─── Input data ───
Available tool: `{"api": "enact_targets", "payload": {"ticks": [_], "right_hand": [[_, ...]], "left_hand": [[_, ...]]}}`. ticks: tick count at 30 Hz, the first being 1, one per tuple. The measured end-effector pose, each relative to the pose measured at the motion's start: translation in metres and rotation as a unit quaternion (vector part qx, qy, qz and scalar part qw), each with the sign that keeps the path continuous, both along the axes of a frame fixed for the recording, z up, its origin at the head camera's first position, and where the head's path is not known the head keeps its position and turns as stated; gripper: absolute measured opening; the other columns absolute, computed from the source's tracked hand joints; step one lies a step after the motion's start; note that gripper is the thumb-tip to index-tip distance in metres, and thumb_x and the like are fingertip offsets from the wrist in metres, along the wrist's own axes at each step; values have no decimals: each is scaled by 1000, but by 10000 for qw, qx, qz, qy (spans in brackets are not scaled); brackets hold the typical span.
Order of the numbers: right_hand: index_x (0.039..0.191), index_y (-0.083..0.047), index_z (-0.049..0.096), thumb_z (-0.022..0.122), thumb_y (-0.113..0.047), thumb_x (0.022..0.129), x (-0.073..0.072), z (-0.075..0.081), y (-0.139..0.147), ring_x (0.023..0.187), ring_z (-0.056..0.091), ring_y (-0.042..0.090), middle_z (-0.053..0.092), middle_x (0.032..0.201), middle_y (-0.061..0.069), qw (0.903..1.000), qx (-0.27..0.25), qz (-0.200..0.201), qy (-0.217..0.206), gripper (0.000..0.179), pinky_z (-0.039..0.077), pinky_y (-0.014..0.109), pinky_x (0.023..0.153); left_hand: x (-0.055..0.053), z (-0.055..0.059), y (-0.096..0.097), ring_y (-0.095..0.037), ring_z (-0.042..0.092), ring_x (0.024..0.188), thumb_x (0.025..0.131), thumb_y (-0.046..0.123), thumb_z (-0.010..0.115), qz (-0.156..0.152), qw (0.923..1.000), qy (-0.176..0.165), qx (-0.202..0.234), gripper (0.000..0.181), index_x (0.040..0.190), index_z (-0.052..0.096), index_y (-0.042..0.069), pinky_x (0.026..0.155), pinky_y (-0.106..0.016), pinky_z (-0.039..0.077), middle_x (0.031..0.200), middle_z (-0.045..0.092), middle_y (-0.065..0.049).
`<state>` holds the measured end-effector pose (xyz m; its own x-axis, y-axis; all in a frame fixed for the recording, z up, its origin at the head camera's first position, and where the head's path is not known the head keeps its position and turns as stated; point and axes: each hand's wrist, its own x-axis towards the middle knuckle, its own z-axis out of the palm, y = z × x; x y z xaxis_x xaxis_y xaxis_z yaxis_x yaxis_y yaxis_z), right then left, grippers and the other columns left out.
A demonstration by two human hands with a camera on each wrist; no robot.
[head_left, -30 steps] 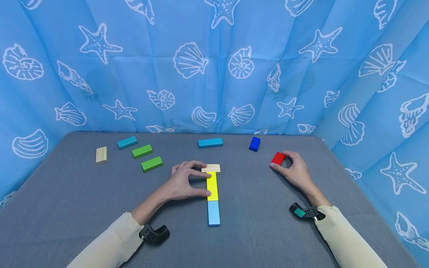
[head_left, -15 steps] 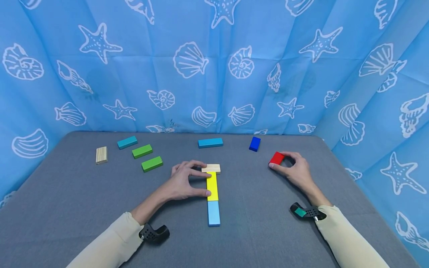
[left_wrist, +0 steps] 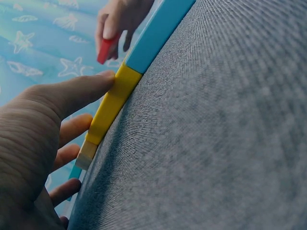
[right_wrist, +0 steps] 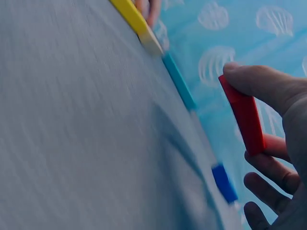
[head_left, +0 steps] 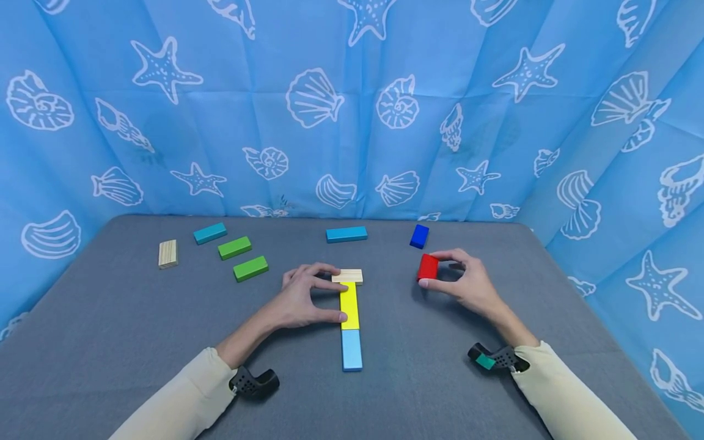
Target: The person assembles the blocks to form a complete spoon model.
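Observation:
In the head view a yellow block (head_left: 349, 307) lies end to end with a light blue block (head_left: 352, 351), and a plain wooden block (head_left: 352, 275) sits crosswise at its far end. My left hand (head_left: 302, 300) rests against this row from the left, thumb and index fingertips on the yellow block, another fingertip at the wooden one. To the right, my right hand (head_left: 470, 287) pinches a red block (head_left: 428, 267) between thumb and fingers. The right wrist view shows the red block (right_wrist: 244, 115) tilted and raised above the cloth.
Along the far side lie a blue block (head_left: 346, 234) and a dark blue block (head_left: 420, 236). Farther left are a teal block (head_left: 209, 233), two green blocks (head_left: 234, 247) and another wooden block (head_left: 168, 253). A patterned curtain (head_left: 352, 140) hangs behind the grey-covered table (head_left: 412, 391).
My right hand, holding the red block, has moved left and lifted the block, which is now more upright. My left hand stays in place at the yellow block.

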<state>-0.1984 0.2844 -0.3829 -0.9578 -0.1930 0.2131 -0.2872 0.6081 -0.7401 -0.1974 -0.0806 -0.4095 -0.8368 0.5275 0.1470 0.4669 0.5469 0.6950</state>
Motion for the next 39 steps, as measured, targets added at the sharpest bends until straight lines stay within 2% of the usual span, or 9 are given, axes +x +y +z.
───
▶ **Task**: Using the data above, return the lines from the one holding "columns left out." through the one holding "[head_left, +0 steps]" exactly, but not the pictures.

▶ **Exercise solution**:
`<state>` holds the measured end-effector pose (xyz m; its own x-axis, y-axis; all in a frame fixed for the recording, z up, its origin at the head camera's first position, and where the head's path is not known the head keeps its position and turns as stated; point and axes: each hand's wrist, its own x-axis towards the middle knuckle, its own z-axis out of the palm, y = z × x; x y z xaxis_x xaxis_y xaxis_z yaxis_x yaxis_y yaxis_z), right then left, grippers and the other columns left out.
A demonstration by two human hands with a camera on each wrist; no robot.
[head_left, -30 steps] 
[head_left, -15 steps] 
[left_wrist, +0 steps] 
[right_wrist, +0 steps] 
[head_left, +0 steps] 

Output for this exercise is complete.